Exercise material:
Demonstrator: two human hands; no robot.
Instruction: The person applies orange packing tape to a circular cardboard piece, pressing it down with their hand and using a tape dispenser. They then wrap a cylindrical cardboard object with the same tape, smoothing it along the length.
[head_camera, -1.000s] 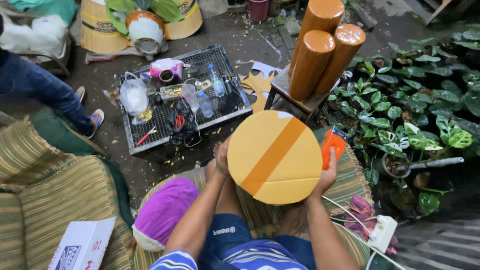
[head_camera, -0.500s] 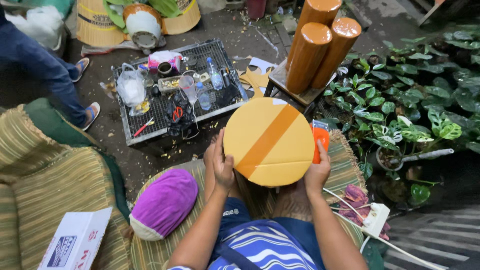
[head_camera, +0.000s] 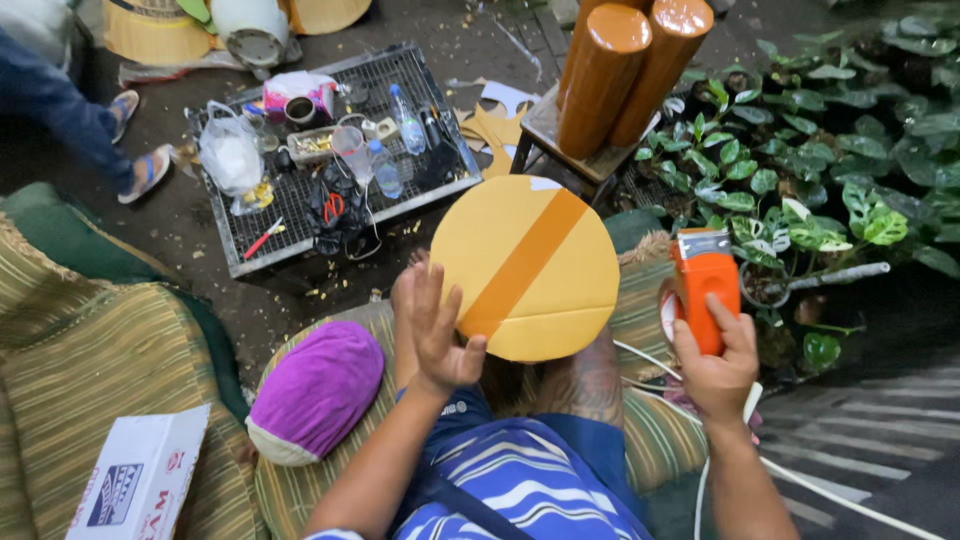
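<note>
Yellow cardboard disc (head_camera: 527, 268) w/ orange tape stripe propped on lap, leaning on knees. Left hand (head_camera: 432, 335) flat against disc's left edge, fingers spread open, no grip. Right hand (head_camera: 716, 365) closed round orange tape dispenser (head_camera: 704, 288), held apart to the right. Risk: disc only propped, could slide fwd toward wire rack (head_camera: 330, 160). Right side tight: potted plants (head_camera: 800, 190) near dispenser; brown tubes (head_camera: 625, 70) just beyond top edge. Purple cushion (head_camera: 315, 390) on left

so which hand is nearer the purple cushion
Left. The left hand is just right of the purple cushion, by the cardboard disc; the right hand is farther right, gripping the orange tape dispenser.
</note>
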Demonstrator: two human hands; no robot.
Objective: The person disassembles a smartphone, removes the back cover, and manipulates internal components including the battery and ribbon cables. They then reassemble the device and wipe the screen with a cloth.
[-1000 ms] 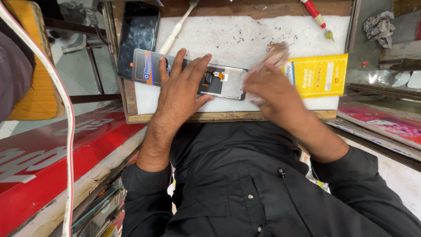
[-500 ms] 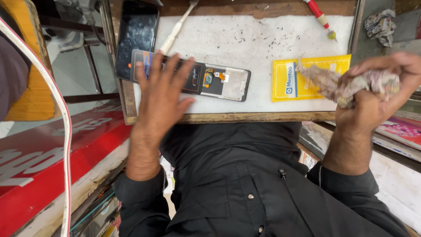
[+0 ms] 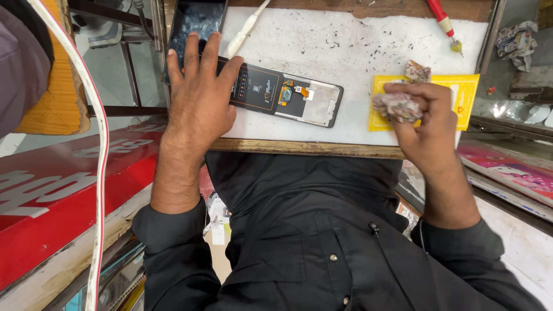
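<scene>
- Holding down an opened phone (image 3: 282, 95) on the white bench (image 3: 345, 52) is the work of the left hand (image 3: 199, 98); its fingers are spread flat, the palm lies on the left end of the phone, and the phone lies flat near the near edge of the bench, back side up, with its inner parts showing
- Closed around a crumpled wad of paper or cloth (image 3: 396, 106), the right hand (image 3: 426, 124) hovers over a yellow sheet (image 3: 466, 95) at the right side of the bench, well apart from the phone; I cannot tell whether the wad touches the sheet
- Judging from this, the step in hand seems to be wiping or cleaning, with the phone kept steady; a next move would call for bringing the wad to the left over the phone while the left hand keeps its pressure, and for a light touch near the orange flex part
- Counting: one opened phone; one second dark phone or screen (image 3: 196, 20) at the far left, partly under the fingertips; two crumpled wads, the second (image 3: 417, 71) lying just beyond the right hand; one yellow sheet; one red-handled screwdriver (image 3: 444, 23) at the far right; one white tool (image 3: 246, 31) far, beside the dark screen
</scene>
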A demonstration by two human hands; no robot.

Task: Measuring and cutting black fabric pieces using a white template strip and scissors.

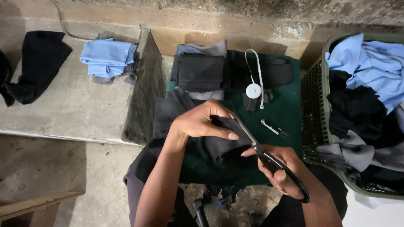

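At the centre of the frame the left hand bends at the wrist and closes its fingers over a piece of dark grey cloth, the thumb stretched flat along the top of the fabric and the other fingers curled down behind it, so the cloth is pinched and held taut. Lower and to the right, the right hand is wrapped around the black handles of a pair of scissors; its fingers are closed through and about the loops, and the long blades run up and to the left, meeting the edge of the cloth just beside the left thumb. How far the blades stand apart cannot be told. The cloth lies over a green mat that covers the middle of the frame. On the mat, above the hands, rests a stack of folded dark fabric, and just right of it a white tape measure with its tape looped upward. A small thread snipper lies on the mat near the scissor blades. At the right edge stands a green basket heaped with blue, black and grey garments. In the upper left, on a concrete ledge, sit a folded light blue cloth and a black cloth.
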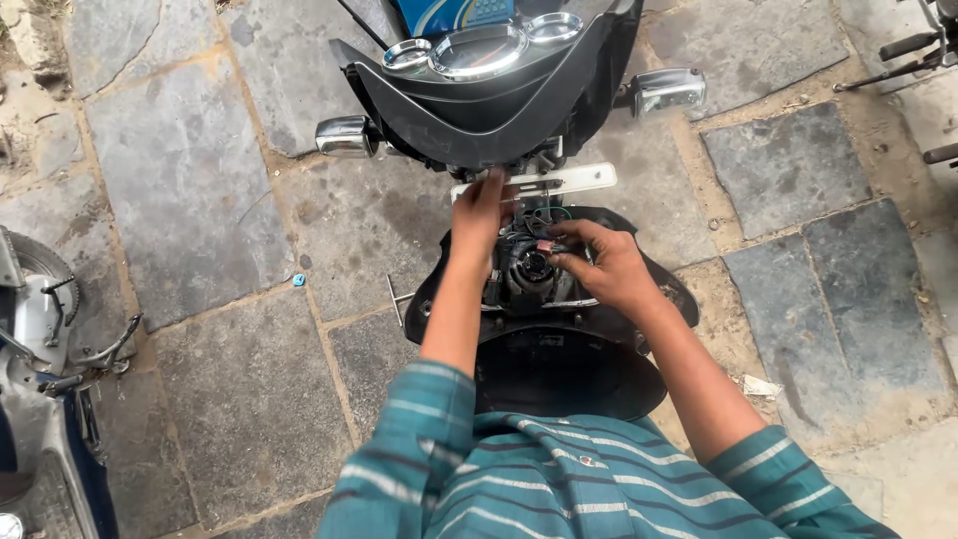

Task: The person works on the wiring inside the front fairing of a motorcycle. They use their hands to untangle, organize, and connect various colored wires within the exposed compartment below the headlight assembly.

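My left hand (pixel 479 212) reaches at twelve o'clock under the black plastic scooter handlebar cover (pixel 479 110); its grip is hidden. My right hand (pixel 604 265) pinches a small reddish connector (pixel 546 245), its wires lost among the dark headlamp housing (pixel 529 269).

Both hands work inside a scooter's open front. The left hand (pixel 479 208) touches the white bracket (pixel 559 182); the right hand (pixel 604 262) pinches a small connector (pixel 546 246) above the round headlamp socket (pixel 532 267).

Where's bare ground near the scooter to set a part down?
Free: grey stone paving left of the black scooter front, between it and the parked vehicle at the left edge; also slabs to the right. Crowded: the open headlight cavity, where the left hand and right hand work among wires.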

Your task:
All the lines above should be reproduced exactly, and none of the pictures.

Result:
Demonstrator: two human hands; no robot.
Instruction: The person applies orange packing tape to a circular cardboard piece, pressing it down with their hand and using a tape dispenser. They then wrap a cylindrical cardboard object with the same tape, smoothing it along the length.
[head_camera, -1.000s] 
[head_camera, -0.500s] 
[head_camera, +0.000s] 
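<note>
Yellow cardboard disc (head_camera: 527, 268) w/ orange tape stripe propped on lap, leaning on knees. Left hand (head_camera: 432, 335) flat against disc's left edge, fingers spread open, no grip. Right hand (head_camera: 716, 365) closed round orange tape dispenser (head_camera: 704, 288), held apart to the right. Risk: disc only propped, could slide fwd toward wire rack (head_camera: 330, 160). Right side tight: potted plants (head_camera: 800, 190) near dispenser; brown tubes (head_camera: 625, 70) just beyond top edge. Purple cushion (head_camera: 315, 390) on left

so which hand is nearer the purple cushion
Left. The left hand is just right of the purple cushion, by the cardboard disc; the right hand is farther right, gripping the orange tape dispenser.
</note>
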Demonstrator: two human hands; no robot.
Objective: The person disassembles a smartphone, removes the back cover, and manipulates internal components including the battery and ribbon cables. They then reassemble the device and wipe the screen with a cloth.
[-1000 ms] 
[-500 ms] 
[+0 ms] 
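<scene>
- Holding down an opened phone (image 3: 282, 95) on the white bench (image 3: 345, 52) is the work of the left hand (image 3: 199, 98); its fingers are spread flat, the palm lies on the left end of the phone, and the phone lies flat near the near edge of the bench, back side up, with its inner parts showing
- Closed around a crumpled wad of paper or cloth (image 3: 396, 106), the right hand (image 3: 426, 124) hovers over a yellow sheet (image 3: 466, 95) at the right side of the bench, well apart from the phone; I cannot tell whether the wad touches the sheet
- Judging from this, the step in hand seems to be wiping or cleaning, with the phone kept steady; a next move would call for bringing the wad to the left over the phone while the left hand keeps its pressure, and for a light touch near the orange flex part
- Counting: one opened phone; one second dark phone or screen (image 3: 196, 20) at the far left, partly under the fingertips; two crumpled wads, the second (image 3: 417, 71) lying just beyond the right hand; one yellow sheet; one red-handled screwdriver (image 3: 444, 23) at the far right; one white tool (image 3: 246, 31) far, beside the dark screen
</scene>
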A demonstration by two human hands; no robot.

Task: Measuring and cutting black fabric pieces using a white template strip and scissors.


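At the centre of the frame the left hand bends at the wrist and closes its fingers over a piece of dark grey cloth, the thumb stretched flat along the top of the fabric and the other fingers curled down behind it, so the cloth is pinched and held taut. Lower and to the right, the right hand is wrapped around the black handles of a pair of scissors; its fingers are closed through and about the loops, and the long blades run up and to the left, meeting the edge of the cloth just beside the left thumb. How far the blades stand apart cannot be told. The cloth lies over a green mat that covers the middle of the frame. On the mat, above the hands, rests a stack of folded dark fabric, and just right of it a white tape measure with its tape looped upward. A small thread snipper lies on the mat near the scissor blades. At the right edge stands a green basket heaped with blue, black and grey garments. In the upper left, on a concrete ledge, sit a folded light blue cloth and a black cloth.
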
Task: The person works on the wiring inside the front fairing of a motorcycle. They use their hands to untangle, organize, and connect various colored wires within the exposed compartment below the headlight assembly.

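My left hand (pixel 479 212) reaches at twelve o'clock under the black plastic scooter handlebar cover (pixel 479 110); its grip is hidden. My right hand (pixel 604 265) pinches a small reddish connector (pixel 546 245), its wires lost among the dark headlamp housing (pixel 529 269).

Both hands work inside a scooter's open front. The left hand (pixel 479 208) touches the white bracket (pixel 559 182); the right hand (pixel 604 262) pinches a small connector (pixel 546 246) above the round headlamp socket (pixel 532 267).

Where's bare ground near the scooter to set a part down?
Free: grey stone paving left of the black scooter front, between it and the parked vehicle at the left edge; also slabs to the right. Crowded: the open headlight cavity, where the left hand and right hand work among wires.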

Work on the answer is now done.